Florida lawmaker wants students to be excused for mental health days

Florida Representative, Susan Valdes
Photo courtesy Florida Politics

Florida Representative, Susan Valdes, recently introduced a bill that would allow public school students to be excused for mental health days.

House Bill 315 is the latest among many attempts across the United States, to implement a strategy that acknowledges student mental health needs within the public-school systems.

“In the age of social media, the Internet, and constant bombardment of negative news and events our children are bearing the brunt of a quickly-changing society,” said Valdes in a recent statement.

Valdes believes that mental health days in public schools should be treated as equally as students calling in sick from the common cold.
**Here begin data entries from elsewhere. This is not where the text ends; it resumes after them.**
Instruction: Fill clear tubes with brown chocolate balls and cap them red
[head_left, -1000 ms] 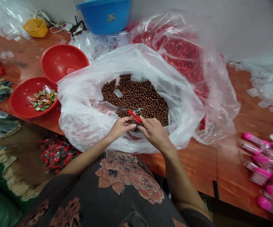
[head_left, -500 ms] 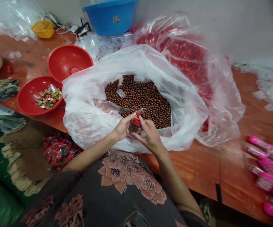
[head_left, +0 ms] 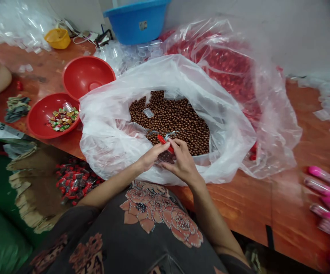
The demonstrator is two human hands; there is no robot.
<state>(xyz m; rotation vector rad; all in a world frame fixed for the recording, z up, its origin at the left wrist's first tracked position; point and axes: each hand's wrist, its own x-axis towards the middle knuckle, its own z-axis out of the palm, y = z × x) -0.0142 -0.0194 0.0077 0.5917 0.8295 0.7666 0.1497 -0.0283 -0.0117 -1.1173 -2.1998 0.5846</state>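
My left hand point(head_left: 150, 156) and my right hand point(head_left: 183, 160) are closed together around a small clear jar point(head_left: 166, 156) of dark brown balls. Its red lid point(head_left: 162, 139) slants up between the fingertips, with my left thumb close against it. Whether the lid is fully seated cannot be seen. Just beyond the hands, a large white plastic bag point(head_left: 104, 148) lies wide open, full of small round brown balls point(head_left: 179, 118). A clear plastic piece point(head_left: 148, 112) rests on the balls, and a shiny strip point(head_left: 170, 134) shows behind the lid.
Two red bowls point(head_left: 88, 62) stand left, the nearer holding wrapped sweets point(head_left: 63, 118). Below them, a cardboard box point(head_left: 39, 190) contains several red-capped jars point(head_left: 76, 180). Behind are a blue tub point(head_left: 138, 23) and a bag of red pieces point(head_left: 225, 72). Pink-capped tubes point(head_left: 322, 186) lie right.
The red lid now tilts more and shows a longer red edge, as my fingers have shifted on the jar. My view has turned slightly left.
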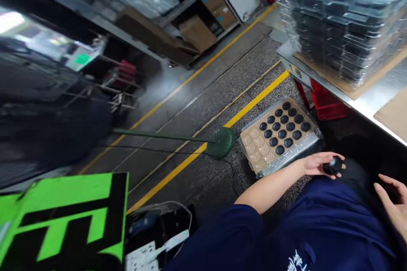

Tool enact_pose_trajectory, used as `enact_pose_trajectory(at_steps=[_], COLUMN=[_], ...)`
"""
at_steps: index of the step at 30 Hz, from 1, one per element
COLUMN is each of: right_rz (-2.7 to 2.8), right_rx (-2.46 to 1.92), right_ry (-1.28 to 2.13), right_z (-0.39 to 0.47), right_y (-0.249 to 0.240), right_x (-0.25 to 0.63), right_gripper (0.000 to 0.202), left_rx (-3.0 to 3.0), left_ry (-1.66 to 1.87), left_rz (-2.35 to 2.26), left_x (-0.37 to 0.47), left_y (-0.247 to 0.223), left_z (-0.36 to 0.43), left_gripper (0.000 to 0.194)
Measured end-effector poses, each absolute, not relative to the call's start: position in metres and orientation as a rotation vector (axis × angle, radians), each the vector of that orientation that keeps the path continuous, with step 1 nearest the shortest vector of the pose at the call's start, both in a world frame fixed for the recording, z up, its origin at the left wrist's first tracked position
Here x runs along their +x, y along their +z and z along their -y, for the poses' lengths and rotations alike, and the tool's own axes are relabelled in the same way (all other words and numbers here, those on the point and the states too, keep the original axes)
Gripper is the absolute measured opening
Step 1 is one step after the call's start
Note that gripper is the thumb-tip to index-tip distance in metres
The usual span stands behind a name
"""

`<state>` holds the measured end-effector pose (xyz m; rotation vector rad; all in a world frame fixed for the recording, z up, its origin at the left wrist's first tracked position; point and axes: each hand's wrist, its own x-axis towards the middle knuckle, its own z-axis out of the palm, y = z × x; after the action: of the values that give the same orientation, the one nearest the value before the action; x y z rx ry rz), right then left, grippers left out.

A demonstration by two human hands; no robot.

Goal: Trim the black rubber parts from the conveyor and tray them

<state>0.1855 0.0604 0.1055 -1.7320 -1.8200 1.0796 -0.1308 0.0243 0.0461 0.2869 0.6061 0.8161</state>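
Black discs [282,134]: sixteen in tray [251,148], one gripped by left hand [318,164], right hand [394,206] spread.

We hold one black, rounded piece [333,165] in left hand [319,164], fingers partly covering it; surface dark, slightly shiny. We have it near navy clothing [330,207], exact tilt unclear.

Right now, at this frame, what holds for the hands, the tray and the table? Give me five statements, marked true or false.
1. The left hand holds a black round piece. True.
2. The right hand grips a piece too. False: it is open, with no piece showing in it.
3. Every pocket of the tray is filled. False: several are empty.
4. A wrapped stack stands on the table. True.
5. A red crate sits on the tabletop. False: it is below.
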Motion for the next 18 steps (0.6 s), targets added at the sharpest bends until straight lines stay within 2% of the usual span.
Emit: enact_pose_trajectory(at_steps=[3,5,9,13,18], right_rz=[1.870,1.920,1.960,1.979,1.968], right_rx=[-1.937,-2.039,-2.174,-2.240,-2.283], right_ry=[1.147,1.228,1.280,1.226,1.209], right_z=[-0.070,-0.072,-0.070,-0.072,-0.072], right_y=[0.057,0.028,-0.003,-0.003,0.003], right_x=[0.194,0.202,0.214,0.215,0.213], right_gripper=[0.070,0.074,0.075,0.075,0.082], left_rx=[0.318,0.282,0.201,0.259,0.414], left_ry=[0.946,0.993,0.890,0.618,0.382], left_rz=[-1.377,-1.720,-2.305,-2.621,-2.697], left_x=[-0.223,-0.290,-0.406,-0.469,-0.489], left_y=[0.037,0.032,0.013,-0.020,-0.052], left_z=[0.016,0.040,0.075,0.092,0.099], left_gripper=[0.066,0.056,0.063,0.062,0.063])
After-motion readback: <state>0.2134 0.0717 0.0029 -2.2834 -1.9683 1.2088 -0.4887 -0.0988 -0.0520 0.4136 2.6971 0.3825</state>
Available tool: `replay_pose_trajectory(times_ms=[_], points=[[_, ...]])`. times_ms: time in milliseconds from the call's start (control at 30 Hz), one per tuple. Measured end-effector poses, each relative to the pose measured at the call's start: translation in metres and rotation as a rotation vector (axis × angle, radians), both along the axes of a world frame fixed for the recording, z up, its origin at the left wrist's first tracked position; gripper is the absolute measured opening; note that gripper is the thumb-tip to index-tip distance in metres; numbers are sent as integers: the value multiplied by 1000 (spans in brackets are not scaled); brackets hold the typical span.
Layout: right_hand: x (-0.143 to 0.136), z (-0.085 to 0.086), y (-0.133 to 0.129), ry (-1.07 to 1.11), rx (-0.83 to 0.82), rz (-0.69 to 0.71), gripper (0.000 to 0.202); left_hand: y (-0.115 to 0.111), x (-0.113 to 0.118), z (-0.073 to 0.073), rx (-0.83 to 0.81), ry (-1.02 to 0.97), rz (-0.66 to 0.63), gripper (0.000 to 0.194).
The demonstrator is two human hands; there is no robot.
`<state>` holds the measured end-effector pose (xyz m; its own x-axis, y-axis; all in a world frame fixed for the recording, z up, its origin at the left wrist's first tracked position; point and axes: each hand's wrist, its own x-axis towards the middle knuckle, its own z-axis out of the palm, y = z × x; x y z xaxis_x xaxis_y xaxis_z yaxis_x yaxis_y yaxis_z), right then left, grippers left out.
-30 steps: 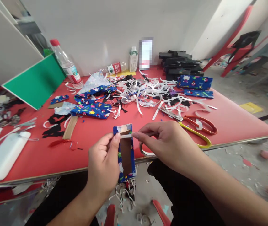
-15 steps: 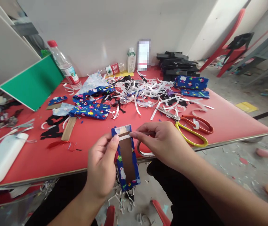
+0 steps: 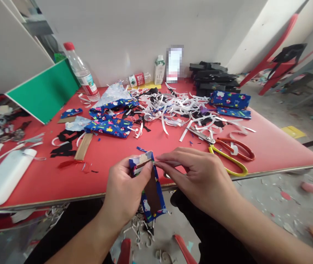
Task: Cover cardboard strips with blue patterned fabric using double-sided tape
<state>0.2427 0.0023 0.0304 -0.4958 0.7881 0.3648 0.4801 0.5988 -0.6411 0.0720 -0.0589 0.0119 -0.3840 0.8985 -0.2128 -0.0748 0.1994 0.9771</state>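
Note:
My left hand [image 3: 126, 187] grips a small rectangular panel [image 3: 156, 207], edged in blue patterned cloth with a bare brown middle. Its thumb presses near the panel's upper right edge. A narrow white tape strip [image 3: 138, 170] crosses the panel near its top, partly under that thumb. At the panel's right edge, my right hand [image 3: 192, 168] is closed in a pinch at the strip's end; the exact bit between its fingertips is tiny. Just below the right fingers, part of a pale ring [image 3: 167, 175] shows, mostly hidden. Scissors [image 3: 214, 141] with red and yellow handles lie right of the hand.
White and black scrap strips [image 3: 173, 106] are heaped mid-table. Blue patterned cloth [image 3: 109, 126] lies left, folded blue pieces [image 3: 229, 99] right, beside stacked black pieces [image 3: 214, 75]. Bottles [image 3: 86, 82], a propped phone [image 3: 174, 64], a green board [image 3: 46, 91] and a white device [image 3: 5, 179] surround them.
My left thumb has slid rightward across the strip to the panel's edge. The right fingers have straightened somewhat, still pinching beside the edge. The panel has tilted, and the view has shifted slightly.

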Motion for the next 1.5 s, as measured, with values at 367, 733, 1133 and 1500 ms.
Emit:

Amberrae House, a clinical mental health counseling graduate student at FAMU agrees, stating that mental health is an important topic that should be addressed within the FL public school systems.

“School, on top of personal life, can create strenuous situations for student’s mental health. Self-care is by far the best care we as people can give ourselves,” said House. “Allowing students to have the option to take a mental health day and it be excused is demonstrating genuine care and advocacy for the mental well-being of students.”

According to recent data published by the Florida Council for Mental Health, the state of Florida has the highest rate of death by suicide compared to the national average, making it the leading cause of death among all Floridians.

Lucerno Saldierna, a Junior Psychology student resonated with the meaning of the bill. 

“In this present time, more people are dying young and one of the major factors is suicide,” said Saldierna. “People are not taught to seek help or how to maintain positive mental health. It is vital to teach people, especially students, the ways and resources to improve their mental health.”

Some students feel as though this is bill is long overdue, and that mental health is topic that should be incorporated into the public school’s curriculum. 

“I was not taught about mental health and the ways it can negatively affect my day to day experiences. Awareness is impactful and by teaching children about it, creates an inclusive environment where labels and stereotypes depreciate,” said House.

If passed, the bill would allow students to be excused for one day per semester.

“Mental health is a part of everyone’s overall health. It can affect student’s behavior and their performance at school,” said Saldierna. “Just as the public-school systems acknowledges physical health, sex education, and the social developments of students, mental health should be a topic as well”.